### WHAT YOU WILL DO
Reproduce the entries from their first line up to and including the line with "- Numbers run". Leave out everything after it.

### DATA EXTRACTS
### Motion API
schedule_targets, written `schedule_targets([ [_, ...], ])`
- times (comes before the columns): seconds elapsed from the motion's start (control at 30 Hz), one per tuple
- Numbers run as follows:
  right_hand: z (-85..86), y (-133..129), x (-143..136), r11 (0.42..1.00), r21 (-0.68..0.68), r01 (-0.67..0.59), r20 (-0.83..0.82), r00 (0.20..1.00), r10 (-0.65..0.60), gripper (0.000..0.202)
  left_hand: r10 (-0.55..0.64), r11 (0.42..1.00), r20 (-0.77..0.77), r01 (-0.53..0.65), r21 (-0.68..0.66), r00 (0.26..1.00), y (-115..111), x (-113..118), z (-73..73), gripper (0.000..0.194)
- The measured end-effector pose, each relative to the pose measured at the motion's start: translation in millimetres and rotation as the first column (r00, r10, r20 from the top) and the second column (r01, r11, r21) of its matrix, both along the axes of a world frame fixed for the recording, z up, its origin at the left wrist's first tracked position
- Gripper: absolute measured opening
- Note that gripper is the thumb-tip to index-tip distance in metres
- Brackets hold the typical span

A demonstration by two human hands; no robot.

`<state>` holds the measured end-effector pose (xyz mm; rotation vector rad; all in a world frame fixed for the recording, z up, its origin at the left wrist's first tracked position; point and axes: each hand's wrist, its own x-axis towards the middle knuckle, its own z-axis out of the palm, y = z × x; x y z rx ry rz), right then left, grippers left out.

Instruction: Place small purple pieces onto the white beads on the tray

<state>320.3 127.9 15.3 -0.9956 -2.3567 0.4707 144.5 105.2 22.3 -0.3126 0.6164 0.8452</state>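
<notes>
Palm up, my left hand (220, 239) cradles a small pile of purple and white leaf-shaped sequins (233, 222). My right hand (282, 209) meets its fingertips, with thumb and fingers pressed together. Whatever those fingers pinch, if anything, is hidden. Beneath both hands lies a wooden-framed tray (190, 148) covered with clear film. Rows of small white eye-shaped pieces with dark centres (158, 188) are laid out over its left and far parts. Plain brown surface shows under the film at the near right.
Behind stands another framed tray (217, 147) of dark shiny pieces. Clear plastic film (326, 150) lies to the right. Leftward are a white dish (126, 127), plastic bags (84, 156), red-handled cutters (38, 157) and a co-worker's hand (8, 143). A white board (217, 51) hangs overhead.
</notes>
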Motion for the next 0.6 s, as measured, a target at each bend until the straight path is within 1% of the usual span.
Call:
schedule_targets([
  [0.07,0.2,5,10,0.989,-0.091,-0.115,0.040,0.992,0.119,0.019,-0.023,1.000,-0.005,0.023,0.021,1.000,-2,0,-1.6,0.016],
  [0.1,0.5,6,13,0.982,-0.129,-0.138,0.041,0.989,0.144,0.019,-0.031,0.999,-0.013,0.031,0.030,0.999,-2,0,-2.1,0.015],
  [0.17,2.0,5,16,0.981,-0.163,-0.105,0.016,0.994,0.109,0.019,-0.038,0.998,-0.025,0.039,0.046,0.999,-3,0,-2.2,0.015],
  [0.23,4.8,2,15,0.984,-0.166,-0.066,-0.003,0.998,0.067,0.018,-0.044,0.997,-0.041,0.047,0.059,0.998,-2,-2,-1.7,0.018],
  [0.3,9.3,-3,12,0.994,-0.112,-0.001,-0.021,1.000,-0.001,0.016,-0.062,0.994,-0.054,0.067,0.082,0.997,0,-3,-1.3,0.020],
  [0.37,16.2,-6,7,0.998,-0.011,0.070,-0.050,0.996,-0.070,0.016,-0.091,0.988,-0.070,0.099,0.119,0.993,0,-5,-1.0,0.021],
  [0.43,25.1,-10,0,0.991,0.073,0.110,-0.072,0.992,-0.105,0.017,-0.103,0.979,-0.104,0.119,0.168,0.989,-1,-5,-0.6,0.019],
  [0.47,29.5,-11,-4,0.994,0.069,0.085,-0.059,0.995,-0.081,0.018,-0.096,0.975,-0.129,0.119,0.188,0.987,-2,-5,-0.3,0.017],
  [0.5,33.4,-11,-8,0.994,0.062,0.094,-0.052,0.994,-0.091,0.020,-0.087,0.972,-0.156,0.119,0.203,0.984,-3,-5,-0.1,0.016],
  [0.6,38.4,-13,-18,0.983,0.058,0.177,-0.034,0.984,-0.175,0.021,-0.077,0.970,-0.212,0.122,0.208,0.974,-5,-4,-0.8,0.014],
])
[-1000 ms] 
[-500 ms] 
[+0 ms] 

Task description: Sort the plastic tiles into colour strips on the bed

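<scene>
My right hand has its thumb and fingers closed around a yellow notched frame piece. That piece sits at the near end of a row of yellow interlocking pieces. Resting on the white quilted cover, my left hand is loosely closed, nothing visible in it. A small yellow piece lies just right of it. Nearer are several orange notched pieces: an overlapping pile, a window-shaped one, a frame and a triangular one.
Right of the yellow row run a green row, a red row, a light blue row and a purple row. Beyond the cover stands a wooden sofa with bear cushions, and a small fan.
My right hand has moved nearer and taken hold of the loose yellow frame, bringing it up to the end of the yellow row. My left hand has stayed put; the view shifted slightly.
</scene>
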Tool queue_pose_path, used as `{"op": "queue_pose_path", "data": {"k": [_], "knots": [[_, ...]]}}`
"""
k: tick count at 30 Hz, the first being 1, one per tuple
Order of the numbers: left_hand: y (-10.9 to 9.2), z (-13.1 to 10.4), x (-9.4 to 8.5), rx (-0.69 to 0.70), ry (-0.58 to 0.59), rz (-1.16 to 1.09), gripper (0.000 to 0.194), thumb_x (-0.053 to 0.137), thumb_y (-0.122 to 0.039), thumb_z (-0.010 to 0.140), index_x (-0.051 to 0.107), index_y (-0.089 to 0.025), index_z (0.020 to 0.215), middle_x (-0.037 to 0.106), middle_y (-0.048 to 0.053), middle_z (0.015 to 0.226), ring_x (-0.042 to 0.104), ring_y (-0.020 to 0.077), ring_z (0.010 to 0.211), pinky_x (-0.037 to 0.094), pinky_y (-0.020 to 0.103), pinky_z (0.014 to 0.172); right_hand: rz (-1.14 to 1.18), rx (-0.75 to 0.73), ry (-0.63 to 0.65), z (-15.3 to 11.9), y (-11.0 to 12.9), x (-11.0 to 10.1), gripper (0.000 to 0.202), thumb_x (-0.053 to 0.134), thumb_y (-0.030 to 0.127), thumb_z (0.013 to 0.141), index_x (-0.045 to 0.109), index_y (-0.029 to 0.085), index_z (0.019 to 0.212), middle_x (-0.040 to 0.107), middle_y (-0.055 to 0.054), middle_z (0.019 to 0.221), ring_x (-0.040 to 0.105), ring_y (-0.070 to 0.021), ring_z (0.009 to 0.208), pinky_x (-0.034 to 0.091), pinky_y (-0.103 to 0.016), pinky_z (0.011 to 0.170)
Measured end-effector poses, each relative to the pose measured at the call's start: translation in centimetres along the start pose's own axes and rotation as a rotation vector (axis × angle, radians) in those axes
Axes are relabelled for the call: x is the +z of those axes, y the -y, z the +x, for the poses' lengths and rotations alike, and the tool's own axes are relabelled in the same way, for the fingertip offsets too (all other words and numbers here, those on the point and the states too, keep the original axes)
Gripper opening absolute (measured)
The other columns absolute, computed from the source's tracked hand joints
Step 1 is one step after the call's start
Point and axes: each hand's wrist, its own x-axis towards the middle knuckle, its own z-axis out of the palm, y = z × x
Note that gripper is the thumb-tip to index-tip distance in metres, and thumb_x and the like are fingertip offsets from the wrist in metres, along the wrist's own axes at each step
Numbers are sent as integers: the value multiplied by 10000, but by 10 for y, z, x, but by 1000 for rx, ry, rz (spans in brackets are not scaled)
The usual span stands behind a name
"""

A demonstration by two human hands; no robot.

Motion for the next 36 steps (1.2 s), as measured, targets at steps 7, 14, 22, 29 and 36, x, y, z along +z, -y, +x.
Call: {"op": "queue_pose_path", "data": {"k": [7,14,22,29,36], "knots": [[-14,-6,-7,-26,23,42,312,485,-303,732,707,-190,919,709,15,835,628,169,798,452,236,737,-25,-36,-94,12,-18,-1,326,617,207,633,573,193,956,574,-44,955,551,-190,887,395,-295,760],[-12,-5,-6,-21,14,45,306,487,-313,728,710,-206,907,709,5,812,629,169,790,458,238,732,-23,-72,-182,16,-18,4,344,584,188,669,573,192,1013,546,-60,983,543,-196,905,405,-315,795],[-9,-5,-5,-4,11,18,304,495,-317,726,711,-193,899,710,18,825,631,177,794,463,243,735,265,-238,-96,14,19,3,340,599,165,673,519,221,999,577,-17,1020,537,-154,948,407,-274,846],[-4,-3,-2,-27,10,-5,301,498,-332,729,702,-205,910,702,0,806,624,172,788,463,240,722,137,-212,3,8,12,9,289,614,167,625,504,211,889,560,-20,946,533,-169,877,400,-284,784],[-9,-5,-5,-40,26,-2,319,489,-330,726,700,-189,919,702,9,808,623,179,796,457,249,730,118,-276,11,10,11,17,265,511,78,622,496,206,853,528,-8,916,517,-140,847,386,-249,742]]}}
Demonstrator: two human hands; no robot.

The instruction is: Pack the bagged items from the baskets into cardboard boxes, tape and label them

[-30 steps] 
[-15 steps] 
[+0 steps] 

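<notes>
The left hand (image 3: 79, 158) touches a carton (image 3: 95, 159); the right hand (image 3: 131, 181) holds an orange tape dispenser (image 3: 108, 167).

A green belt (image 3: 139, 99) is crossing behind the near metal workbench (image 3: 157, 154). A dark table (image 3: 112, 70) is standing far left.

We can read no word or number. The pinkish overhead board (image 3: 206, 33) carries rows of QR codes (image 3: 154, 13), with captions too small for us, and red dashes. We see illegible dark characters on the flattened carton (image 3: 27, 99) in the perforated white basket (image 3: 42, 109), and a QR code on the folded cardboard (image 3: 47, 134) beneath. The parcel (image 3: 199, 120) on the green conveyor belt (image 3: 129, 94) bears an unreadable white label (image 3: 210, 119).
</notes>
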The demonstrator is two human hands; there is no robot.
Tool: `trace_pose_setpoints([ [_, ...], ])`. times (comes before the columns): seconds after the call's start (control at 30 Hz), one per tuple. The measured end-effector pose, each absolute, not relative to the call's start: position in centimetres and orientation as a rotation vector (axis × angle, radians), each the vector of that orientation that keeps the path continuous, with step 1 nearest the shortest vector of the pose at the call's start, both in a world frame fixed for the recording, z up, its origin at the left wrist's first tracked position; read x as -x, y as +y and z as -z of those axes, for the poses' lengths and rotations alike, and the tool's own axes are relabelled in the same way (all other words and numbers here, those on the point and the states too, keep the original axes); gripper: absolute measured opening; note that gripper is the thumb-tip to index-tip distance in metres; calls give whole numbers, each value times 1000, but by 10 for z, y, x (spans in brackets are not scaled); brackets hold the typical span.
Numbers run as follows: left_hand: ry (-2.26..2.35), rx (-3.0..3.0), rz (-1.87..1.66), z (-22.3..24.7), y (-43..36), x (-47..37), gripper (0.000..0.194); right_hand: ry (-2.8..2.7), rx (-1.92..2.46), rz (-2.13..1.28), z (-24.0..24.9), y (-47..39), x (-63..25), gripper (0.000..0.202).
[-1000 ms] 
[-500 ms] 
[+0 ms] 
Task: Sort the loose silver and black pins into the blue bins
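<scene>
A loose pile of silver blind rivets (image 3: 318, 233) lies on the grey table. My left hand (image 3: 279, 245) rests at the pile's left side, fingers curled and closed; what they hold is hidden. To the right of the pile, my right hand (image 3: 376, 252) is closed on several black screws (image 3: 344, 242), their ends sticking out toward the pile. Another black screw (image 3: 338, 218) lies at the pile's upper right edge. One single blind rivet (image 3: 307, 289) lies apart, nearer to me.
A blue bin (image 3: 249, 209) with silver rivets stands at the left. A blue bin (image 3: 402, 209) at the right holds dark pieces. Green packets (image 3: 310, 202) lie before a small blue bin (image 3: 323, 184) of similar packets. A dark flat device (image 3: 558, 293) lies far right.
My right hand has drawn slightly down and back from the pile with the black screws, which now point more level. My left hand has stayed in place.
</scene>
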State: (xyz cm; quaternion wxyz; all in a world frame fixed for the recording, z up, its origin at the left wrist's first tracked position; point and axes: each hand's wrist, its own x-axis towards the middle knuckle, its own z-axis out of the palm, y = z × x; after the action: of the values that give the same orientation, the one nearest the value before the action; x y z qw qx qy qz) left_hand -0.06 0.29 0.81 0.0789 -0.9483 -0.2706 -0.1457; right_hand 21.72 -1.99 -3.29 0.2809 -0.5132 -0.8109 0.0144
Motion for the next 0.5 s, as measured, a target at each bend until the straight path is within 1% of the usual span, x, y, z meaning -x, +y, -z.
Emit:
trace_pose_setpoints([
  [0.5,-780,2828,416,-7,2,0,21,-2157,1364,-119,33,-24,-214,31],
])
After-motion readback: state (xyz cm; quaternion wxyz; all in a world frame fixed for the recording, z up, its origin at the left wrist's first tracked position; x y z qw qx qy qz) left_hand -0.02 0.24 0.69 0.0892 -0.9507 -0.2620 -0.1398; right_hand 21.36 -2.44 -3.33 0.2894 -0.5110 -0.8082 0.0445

### YOUR RESPONSE
### Motion API
schedule_targets, written `schedule_targets([ [_, ...], ])`
- times (comes before the columns): seconds elapsed from the motion's start (control at 30 Hz), one per tuple
- Numbers run as follows:

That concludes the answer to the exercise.